== Activity ==
Omit every picture and return the rest of the data unaltered.

== Supplied records ==

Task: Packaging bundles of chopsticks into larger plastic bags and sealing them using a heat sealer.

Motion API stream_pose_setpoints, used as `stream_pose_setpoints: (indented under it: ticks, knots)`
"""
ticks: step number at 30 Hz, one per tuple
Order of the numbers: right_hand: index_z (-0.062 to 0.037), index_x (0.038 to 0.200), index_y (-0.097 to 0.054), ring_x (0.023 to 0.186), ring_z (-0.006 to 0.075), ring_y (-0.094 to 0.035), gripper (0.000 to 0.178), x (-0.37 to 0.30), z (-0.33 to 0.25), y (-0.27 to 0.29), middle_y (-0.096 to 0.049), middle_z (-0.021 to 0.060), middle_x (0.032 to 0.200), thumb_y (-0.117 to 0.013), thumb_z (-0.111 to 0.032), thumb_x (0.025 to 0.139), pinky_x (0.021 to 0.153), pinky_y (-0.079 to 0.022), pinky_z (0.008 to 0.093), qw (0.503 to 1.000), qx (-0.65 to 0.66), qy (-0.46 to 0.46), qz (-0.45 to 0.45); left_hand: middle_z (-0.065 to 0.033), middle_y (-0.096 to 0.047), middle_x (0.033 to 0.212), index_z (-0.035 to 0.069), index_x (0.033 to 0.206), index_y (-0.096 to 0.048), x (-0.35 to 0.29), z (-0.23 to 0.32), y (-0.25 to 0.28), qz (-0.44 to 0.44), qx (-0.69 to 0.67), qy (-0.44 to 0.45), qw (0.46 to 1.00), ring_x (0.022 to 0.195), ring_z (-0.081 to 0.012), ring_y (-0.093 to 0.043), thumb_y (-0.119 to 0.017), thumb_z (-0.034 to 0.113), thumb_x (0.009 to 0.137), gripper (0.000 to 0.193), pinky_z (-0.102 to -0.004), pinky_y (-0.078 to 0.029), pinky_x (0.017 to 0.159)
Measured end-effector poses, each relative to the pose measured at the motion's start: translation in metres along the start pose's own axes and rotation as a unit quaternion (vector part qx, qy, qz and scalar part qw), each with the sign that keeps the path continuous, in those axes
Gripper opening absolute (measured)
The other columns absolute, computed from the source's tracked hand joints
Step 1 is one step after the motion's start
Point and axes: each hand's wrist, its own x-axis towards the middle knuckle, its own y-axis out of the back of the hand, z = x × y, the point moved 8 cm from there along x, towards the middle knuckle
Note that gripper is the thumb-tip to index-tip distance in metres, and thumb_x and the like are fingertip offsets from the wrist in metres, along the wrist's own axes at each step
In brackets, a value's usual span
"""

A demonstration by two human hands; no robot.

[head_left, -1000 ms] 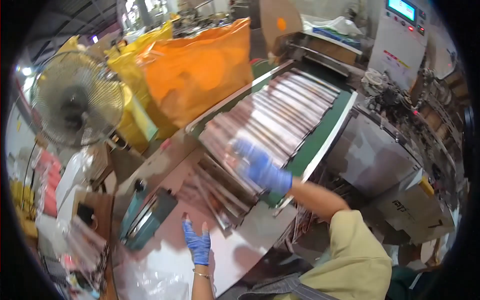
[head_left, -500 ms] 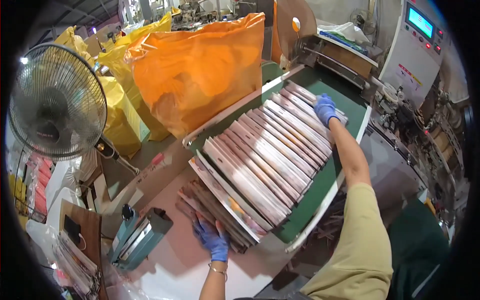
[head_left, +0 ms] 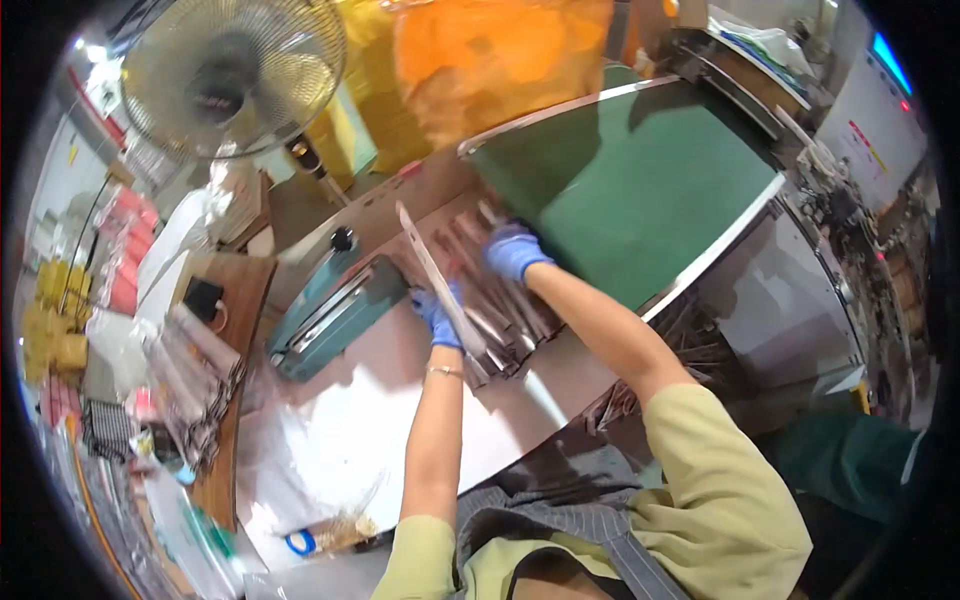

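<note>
A row of thin, flat printed bags (head_left: pixel 472 270) lies between my two blue-gloved hands on the pale worktable, just left of the green conveyor belt. My left hand (head_left: pixel 437 315) presses against the near left side of the bundle, its fingers partly behind a bag that sticks up at a slant. Across the bundle, my right hand (head_left: pixel 513 252) is closed over its far right end, and motion blurs the fingertips. Left of the bags rests a teal bench sealer (head_left: pixel 345 315) with a black knob.
The green belt (head_left: pixel 640 190) with white edges extends to the far right, beside machinery (head_left: pixel 870 190). A standing fan (head_left: pixel 235 80) and orange sack (head_left: pixel 500 65) are at the back. More bags (head_left: pixel 195 375) lie on a wooden board (head_left: pixel 235 440); blue-rimmed tape (head_left: pixel 300 542) sits near the front.
The row of bags has moved from the green belt leftward onto the worktable. My right hand has come left with it, and the view has turned down and left.
</note>
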Motion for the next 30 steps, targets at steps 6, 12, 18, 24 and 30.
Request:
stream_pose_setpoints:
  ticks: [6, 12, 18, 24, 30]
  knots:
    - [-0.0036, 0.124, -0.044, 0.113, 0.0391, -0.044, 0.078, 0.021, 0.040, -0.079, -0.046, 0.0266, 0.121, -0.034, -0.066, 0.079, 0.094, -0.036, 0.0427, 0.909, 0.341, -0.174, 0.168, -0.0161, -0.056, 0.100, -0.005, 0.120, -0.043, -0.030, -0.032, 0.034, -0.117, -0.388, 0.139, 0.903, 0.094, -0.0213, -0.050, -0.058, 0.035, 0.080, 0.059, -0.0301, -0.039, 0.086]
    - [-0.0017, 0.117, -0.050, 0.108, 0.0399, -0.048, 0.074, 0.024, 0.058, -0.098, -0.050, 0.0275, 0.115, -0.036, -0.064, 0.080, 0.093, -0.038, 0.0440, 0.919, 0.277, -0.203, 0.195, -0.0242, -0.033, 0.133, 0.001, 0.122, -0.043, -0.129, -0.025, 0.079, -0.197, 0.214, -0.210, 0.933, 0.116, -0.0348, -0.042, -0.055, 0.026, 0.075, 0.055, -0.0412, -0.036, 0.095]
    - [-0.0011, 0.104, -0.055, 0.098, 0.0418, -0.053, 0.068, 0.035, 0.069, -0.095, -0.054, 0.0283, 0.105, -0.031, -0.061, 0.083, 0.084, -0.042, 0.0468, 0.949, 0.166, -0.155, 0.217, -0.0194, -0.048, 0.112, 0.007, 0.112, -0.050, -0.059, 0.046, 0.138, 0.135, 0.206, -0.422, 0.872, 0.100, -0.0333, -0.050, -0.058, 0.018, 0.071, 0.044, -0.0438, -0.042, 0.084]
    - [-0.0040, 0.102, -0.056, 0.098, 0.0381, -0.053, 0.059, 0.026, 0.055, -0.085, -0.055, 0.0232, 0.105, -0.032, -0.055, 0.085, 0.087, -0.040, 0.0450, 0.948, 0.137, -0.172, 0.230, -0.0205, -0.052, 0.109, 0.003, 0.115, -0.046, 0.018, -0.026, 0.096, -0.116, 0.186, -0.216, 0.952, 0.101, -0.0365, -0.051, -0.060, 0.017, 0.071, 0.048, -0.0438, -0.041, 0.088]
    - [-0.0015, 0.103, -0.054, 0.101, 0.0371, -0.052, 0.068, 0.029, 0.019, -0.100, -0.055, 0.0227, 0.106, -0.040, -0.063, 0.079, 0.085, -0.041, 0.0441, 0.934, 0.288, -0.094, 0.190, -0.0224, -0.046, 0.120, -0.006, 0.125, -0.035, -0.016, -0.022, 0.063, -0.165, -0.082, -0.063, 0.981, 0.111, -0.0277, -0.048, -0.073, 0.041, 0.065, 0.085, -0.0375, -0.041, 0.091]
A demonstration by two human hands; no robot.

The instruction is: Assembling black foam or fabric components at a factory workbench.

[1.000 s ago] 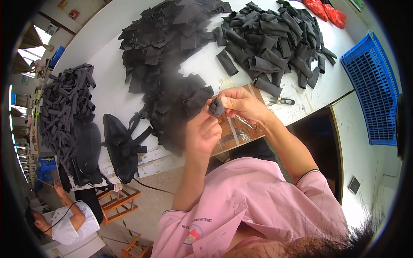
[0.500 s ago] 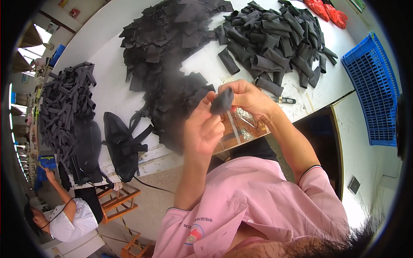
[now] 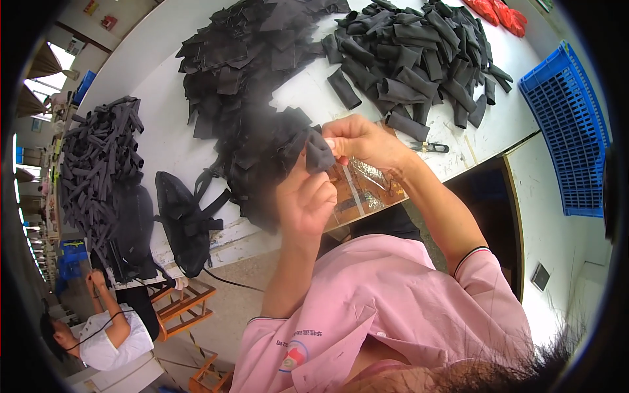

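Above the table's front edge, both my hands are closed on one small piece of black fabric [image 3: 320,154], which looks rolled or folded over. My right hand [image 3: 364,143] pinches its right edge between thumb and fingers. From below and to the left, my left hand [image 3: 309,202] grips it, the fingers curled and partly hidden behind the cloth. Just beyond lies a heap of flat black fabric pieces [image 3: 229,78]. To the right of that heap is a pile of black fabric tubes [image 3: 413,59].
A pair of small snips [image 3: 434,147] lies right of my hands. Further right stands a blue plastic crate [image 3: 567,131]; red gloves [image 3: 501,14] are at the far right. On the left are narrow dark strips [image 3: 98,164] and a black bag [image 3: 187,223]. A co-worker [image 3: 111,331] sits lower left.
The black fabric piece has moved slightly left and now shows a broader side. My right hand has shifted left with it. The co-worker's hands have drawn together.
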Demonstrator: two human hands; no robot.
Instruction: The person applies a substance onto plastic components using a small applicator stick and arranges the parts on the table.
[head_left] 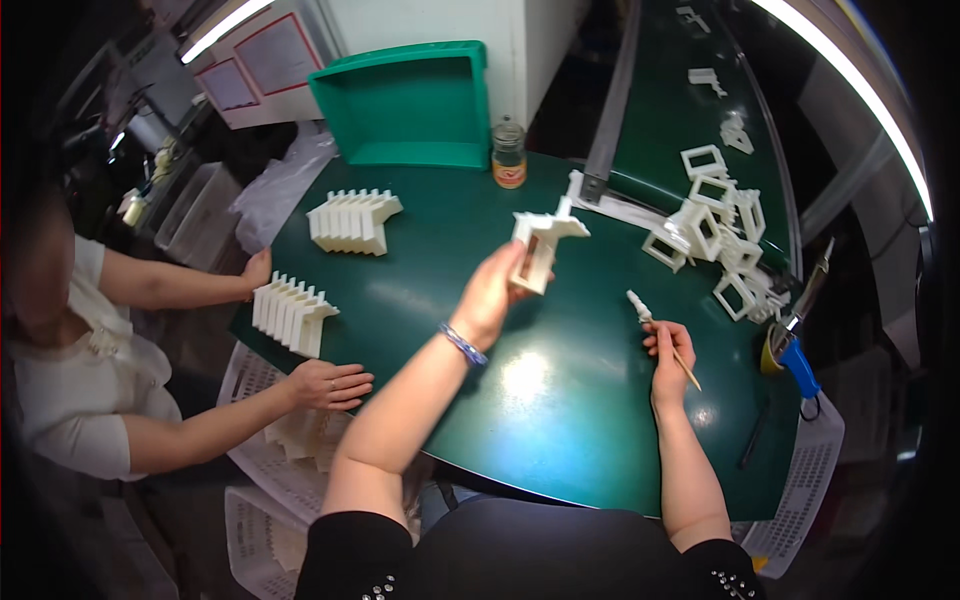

== Exercise answer ==
Task: Packaging bundles of chopsticks into larger plastic bags and sealing them using a heat sealer.

Motion API stream_pose_setpoints, used as `stream_pose_setpoints: (indented under it: ticks, knots)`
"""
ticks: step number at 30 Hz, one per tuple
Order of the numbers: right_hand: index_z (-0.062 to 0.037), index_x (0.038 to 0.200), index_y (-0.097 to 0.054), ring_x (0.023 to 0.186), ring_z (-0.006 to 0.075), ring_y (-0.094 to 0.035), gripper (0.000 to 0.178), x (-0.37 to 0.30), z (-0.33 to 0.25), y (-0.27 to 0.29), middle_y (-0.096 to 0.049), middle_z (-0.021 to 0.060), middle_x (0.032 to 0.200), thumb_y (-0.117 to 0.013), thumb_z (-0.111 to 0.032), thumb_x (0.025 to 0.139), pinky_x (0.021 to 0.153), pinky_y (-0.079 to 0.022), pinky_z (0.008 to 0.093), qw (0.503 to 1.000), qx (-0.65 to 0.66), qy (-0.46 to 0.46), qz (-0.45 to 0.45); left_hand: middle_z (-0.065 to 0.033), middle_y (-0.096 to 0.047), middle_x (0.033 to 0.212), index_z (-0.035 to 0.069), index_x (0.033 to 0.206), index_y (-0.096 to 0.048), x (-0.35 to 0.29), z (-0.23 to 0.32), y (-0.25 to 0.28), qz (-0.44 to 0.44), qx (-0.69 to 0.67), qy (-0.44 to 0.45), qw (0.46 to 1.00), ring_x (0.022 to 0.195), ring_z (-0.081 to 0.012), ring_y (-0.093 to 0.043), thumb_y (-0.119 to 0.017), thumb_z (-0.034 to 0.113), thumb_x (0.009 to 0.137), gripper (0.000 to 0.193), pinky_z (-0.102 to -0.004), pinky_y (-0.078 to 0.029), pinky_x (0.017 to 0.159)
Measured end-effector poses, each relative to the pose measured at the motion's start: translation in metres along the start pose's own axes and rotation as a unit quaternion (vector part qx, qy, qz and scalar part qw), each with the sign that keeps the path continuous, in those axes
Gripper opening absolute (measured)
The other columns absolute, computed from the source's tracked hand joints
Step 1 is one step after the motion's start
Point and axes: each hand's wrist, its own x-axis towards the middle knuckle, its own y-axis out of the back of the hand, z = x × y, the point moved 8 cm from there along x, towards the middle knuckle
Note that gripper is the thumb-tip to index-tip distance in metres, and thumb_x and the like are fingertip offsets from the wrist in metres, along the wrist's own axes at each step
In brackets, a value's usual span
"""

A demonstration by two human hands; no robot.

[head_left, -1000 ms] 
[head_left, -500 ms] 
[head_left, +0 ms] 

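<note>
A row of thin, flat printed bags (head_left: pixel 472 270) lies between my two blue-gloved hands on the pale worktable, just left of the green conveyor belt. My left hand (head_left: pixel 437 315) presses against the near left side of the bundle, its fingers partly behind a bag that sticks up at a slant. Across the bundle, my right hand (head_left: pixel 513 252) is closed over its far right end, and motion blurs the fingertips. Left of the bags rests a teal bench sealer (head_left: pixel 345 315) with a black knob.
The green belt (head_left: pixel 640 190) with white edges extends to the far right, beside machinery (head_left: pixel 870 190). A standing fan (head_left: pixel 235 80) and orange sack (head_left: pixel 500 65) are at the back. More bags (head_left: pixel 195 375) lie on a wooden board (head_left: pixel 235 440); blue-rimmed tape (head_left: pixel 300 542) sits near the front.
The row of bags has moved from the green belt leftward onto the worktable. My right hand has come left with it, and the view has turned down and left.
</note>
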Motion for the next 30 steps, targets at steps 6, 12, 18, 24 and 30.
Request:
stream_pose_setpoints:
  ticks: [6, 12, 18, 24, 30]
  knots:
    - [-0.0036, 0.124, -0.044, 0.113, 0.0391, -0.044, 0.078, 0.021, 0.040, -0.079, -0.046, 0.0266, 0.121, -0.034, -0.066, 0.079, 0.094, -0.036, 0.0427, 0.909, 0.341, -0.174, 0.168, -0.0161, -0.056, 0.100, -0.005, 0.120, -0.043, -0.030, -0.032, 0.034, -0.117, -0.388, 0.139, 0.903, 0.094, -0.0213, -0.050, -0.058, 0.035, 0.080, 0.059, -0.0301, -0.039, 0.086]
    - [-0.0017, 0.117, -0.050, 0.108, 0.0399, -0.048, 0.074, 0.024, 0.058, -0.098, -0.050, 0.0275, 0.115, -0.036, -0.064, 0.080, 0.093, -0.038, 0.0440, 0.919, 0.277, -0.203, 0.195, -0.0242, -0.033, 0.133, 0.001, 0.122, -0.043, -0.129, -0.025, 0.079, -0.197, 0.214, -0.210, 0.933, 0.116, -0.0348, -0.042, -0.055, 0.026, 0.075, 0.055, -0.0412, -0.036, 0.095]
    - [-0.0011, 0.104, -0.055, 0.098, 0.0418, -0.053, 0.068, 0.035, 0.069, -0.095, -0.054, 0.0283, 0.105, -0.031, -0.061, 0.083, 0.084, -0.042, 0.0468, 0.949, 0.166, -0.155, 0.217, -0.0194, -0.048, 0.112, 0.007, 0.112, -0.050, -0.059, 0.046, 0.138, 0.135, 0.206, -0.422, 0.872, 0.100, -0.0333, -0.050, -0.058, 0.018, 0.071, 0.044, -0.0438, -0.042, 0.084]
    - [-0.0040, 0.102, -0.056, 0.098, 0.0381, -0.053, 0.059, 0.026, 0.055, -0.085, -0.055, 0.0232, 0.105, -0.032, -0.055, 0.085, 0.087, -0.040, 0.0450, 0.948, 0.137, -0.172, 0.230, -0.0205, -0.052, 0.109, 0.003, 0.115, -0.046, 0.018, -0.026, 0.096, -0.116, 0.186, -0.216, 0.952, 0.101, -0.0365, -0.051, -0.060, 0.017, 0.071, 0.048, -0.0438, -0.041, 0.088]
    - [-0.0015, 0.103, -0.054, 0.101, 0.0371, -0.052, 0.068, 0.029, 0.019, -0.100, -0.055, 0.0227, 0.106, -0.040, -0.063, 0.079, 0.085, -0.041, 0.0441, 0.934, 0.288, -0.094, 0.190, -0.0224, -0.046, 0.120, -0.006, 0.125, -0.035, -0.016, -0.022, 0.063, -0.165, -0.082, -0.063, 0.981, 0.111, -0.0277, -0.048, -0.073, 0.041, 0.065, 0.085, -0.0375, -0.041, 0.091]
A demonstration by two human hands; no robot.

The instruction is: Assembling black foam or fabric components at a factory workbench.

[1.000 s ago] 
[0.500 s ago] 
[now] 

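Above the table's front edge, both my hands are closed on one small piece of black fabric [image 3: 320,154], which looks rolled or folded over. My right hand [image 3: 364,143] pinches its right edge between thumb and fingers. From below and to the left, my left hand [image 3: 309,202] grips it, the fingers curled and partly hidden behind the cloth. Just beyond lies a heap of flat black fabric pieces [image 3: 229,78]. To the right of that heap is a pile of black fabric tubes [image 3: 413,59].
A pair of small snips [image 3: 434,147] lies right of my hands. Further right stands a blue plastic crate [image 3: 567,131]; red gloves [image 3: 501,14] are at the far right. On the left are narrow dark strips [image 3: 98,164] and a black bag [image 3: 187,223]. A co-worker [image 3: 111,331] sits lower left.
The black fabric piece has moved slightly left and now shows a broader side. My right hand has shifted left with it. The co-worker's hands have drawn together.
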Demonstrator: two human hands; no robot.
Instruction: The person applies a substance onto plastic components using a small applicator stick and arranges the parts on the table.
[head_left] 

The response has been given in full.